Not for Gil Fershtman — not at all.

In fact, he even calls it perhaps his greatest accomplishment.

The former Lafayette High basketball coach — he did it from 1961 through 1976 — amassed 204 wins in 279 games for a whopping .731 winning percentage. He was Coach of the Year in 1975-76 when he led the team, then known as the Frenchies, to a 19-1 mark.

As Lafayette’s baseball coach, his 1972 team went 28-2 and won the city championship. Two years later, they went 32-1 with another city title. The ’73 and ’75 teams were Brooklyn champs and the ’76 team won a divisional title.

Not a bad resume for any coach — on any level.

So, when asked about his greatest accomplishment the coach, who turns 90 on July 24th, and is still sharp as a tack, said, “Just seeing the success of so many of my former players; and the good things they’ve accomplished.”

C’mon, coach, enough with the “coach speak.”

Sure, you’re proud of winning two PSAL City baseball championships — one at Shea the other at Yankee Stadium.

But the greatest memory easily rolled off the coach’s tongue.

“Well,” he remembered during a phone chat with the Eagle last week, “In high school we played baseball in what was the Ice Cream League. There was no Little League to speak of back then.”

And Gil Fershtman’s Ice Cream League team, the Scorpios, were playing the Tomahawks for the league championship in the Prospect Park Parade Grounds.

“There was an outstanding pitcher on that Tomahawk team,” he said, as if the game were played yesterday. “We played them even — no score — after 10 innings, and were told the game would continue the next morning (Sunday).”

Fershtman’s Scorpios scored a run in the 11th inning and won the Ice Cream League title with a 1-0 shutout.

Gil Fershtman walked away with the league Most Valuable Player trophy; and did we mention the pitcher Fershtman’s Scorpios faced?

None other, than Sandy Koufax — yes, Hall of Famer Sandy Koufax, the Lafayette High grad.

Fast forward.

“It was in 1970,” Fershtman recalled, “The man who formed the Ice Cream League was honored at Shea Stadium, and (Sandy) Koufax returned for the ceremony. I met him and told him I was coaching for Lafayette.”

No mention of that MVP trophy.

Baseball was always Fershtman’s first love. “I wanted to play for the New York Yankees,” he said.

Lucky for those he coached, he never made it to The Show.

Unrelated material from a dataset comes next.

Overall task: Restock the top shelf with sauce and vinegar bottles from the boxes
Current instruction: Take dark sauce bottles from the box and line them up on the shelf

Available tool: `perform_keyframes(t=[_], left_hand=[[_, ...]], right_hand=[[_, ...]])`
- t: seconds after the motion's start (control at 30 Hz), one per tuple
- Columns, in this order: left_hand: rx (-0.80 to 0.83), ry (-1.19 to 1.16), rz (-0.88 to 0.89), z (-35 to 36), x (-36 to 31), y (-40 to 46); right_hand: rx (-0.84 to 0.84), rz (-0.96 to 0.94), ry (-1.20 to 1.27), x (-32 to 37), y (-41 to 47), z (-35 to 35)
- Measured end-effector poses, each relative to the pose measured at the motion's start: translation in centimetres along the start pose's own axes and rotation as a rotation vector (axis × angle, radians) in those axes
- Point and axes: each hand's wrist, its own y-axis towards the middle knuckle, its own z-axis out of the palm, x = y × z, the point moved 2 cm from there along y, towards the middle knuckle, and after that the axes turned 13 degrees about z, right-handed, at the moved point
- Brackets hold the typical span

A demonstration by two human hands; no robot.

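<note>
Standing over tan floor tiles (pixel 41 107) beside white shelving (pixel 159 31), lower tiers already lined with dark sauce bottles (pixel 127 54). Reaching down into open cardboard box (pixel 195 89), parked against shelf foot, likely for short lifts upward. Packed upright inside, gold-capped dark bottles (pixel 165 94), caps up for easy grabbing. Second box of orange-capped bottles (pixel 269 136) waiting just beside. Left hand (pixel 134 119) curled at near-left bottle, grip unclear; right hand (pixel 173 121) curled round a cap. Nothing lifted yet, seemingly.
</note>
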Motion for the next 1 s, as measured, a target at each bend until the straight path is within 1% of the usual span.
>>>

“I learned everything from him,” said Mel Goldstein, a member of the 1965 playoff team, who went on to become a successful basketball coach at Wingate High School. He later served as the PSAL basketball commissioner. “He molded me to what he wanted me to be,” Goldstein told the Eagle. “He inspired me to coach.”

He wasn’t alone.

“Having been on his first team,” said Harold (Heshie) Becker, “I was truly privileged to also coach under him. But he is much more than an athletic maestro. His lessons on life experience have been influential to all his players for all these many years.”

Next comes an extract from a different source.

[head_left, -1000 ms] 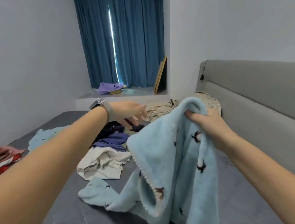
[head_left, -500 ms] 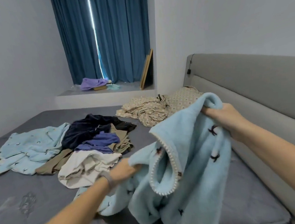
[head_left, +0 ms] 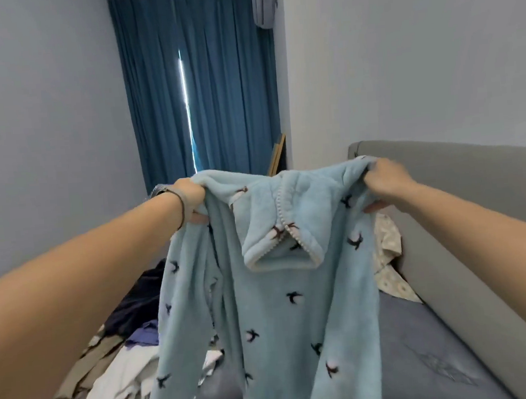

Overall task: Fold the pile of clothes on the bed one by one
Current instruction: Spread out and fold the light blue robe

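Note:
A light blue fleece top (head_left: 282, 298) with small dark bird prints hangs spread in the air in front of me, its collar flap drooping at the middle. My left hand (head_left: 191, 201) grips its left shoulder and my right hand (head_left: 386, 183) grips its right shoulder, both raised at the same height. Behind and below it on the grey bed (head_left: 423, 337) lies the pile of clothes (head_left: 131, 342): a dark navy piece, a purple one, a khaki one and a white one. The top hides most of the pile.
A grey padded headboard (head_left: 477, 214) runs along the right. A beige patterned cloth (head_left: 389, 265) lies against it. Blue curtains (head_left: 199, 87) cover the window at the back, with a wooden frame (head_left: 278, 154) leaning beside them.
My left hand came down to the top, took hold of its other shoulder and rose. Both hands now hold the top up and spread, lifted clear of the bed.

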A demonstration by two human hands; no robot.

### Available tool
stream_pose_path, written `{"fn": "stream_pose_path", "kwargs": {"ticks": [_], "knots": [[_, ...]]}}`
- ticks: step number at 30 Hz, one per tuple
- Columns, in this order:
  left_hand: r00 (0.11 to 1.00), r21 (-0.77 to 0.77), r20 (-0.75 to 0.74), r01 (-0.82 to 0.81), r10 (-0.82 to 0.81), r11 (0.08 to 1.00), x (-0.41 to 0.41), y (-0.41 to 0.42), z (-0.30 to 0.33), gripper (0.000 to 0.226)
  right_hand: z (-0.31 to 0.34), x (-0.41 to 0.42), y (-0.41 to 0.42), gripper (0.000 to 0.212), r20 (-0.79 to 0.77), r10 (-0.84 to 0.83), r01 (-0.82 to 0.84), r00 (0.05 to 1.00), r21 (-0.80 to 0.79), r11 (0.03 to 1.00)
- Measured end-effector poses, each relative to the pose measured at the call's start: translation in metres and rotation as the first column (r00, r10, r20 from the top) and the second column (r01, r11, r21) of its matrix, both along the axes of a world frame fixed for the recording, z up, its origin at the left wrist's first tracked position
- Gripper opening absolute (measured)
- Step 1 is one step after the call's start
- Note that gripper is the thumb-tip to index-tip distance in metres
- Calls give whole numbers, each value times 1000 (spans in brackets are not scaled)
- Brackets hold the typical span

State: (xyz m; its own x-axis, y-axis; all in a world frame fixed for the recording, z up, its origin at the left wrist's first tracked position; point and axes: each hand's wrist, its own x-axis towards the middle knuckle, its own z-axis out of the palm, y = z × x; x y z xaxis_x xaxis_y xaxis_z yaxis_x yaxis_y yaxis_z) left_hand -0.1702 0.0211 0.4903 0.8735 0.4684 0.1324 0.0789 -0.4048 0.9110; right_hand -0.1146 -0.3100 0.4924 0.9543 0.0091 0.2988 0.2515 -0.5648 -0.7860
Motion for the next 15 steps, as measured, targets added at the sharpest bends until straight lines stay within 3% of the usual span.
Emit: {"fn": "stream_pose_path", "kwargs": {"ticks": [1,2,4,7,9,11,13,15], "knots": [[993,-115,114,-7,20,993,12,-8,19,33,16,10,6,35,75,-37,31,997,88,996],[968,-115,250,-3,32,993,24,-14,36,35,30,17,11,37,166,-92,66,982,156,986],[856,28,516,-36,16,999,37,-21,69,31,49,27,12,41,377,-238,140,895,271,952],[759,158,649,-76,-46,985,49,-7,76,27,49,38,0,29,627,-256,51,736,326,944],[776,258,623,-89,-96,962,52,4,47,27,21,49,-13,24,644,-172,12,745,245,969],[846,394,507,-58,-164,917,54,12,-7,30,-29,59,-22,33,572,-47,-12,819,99,995],[915,510,313,66,-256,858,47,19,-82,25,-95,59,-27,39,431,59,-32,900,-70,997],[949,544,80,216,-306,811,32,26,-164,22,-181,49,-31,31,235,107,-73,966,-150,986]]}}
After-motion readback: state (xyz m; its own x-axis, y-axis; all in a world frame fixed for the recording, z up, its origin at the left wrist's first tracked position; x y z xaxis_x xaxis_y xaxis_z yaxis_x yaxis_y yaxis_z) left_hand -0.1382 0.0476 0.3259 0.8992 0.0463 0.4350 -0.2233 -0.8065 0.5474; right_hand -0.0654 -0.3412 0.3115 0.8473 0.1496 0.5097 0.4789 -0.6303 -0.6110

Becker says Fershtman is “one of a kind” and adds: “Having him still as a friend means so much to me.” Becker coached the Lafayette jayvee teams for several years and served as Fershtman’s varsity assistant.

In Fershtman’s first season as Lafayette’s basketball coach, 1961-62, he won 14 of 18 games, copped the divisional championship and made it to the Final Four before losing a one-point heartbreaker to Wingate at Madison Square Garden.

That team featured stars like Freddie Grasso, Mike Pollack and Gary Goldberg, the creator of the TV show “Brooklyn Bridge” and writer/producer for “Family Ties” and “Spin City.”

Not to be outdone, Fershtman’s baseball alums include Pete Falcone and Bob Turzilli.

Falcone pitched for the San Francisco Giants, St. Louis Cardinals, New York Mets and Atlanta Braves.

As for Turzilli, he caught for the Braves and was a six-season pro.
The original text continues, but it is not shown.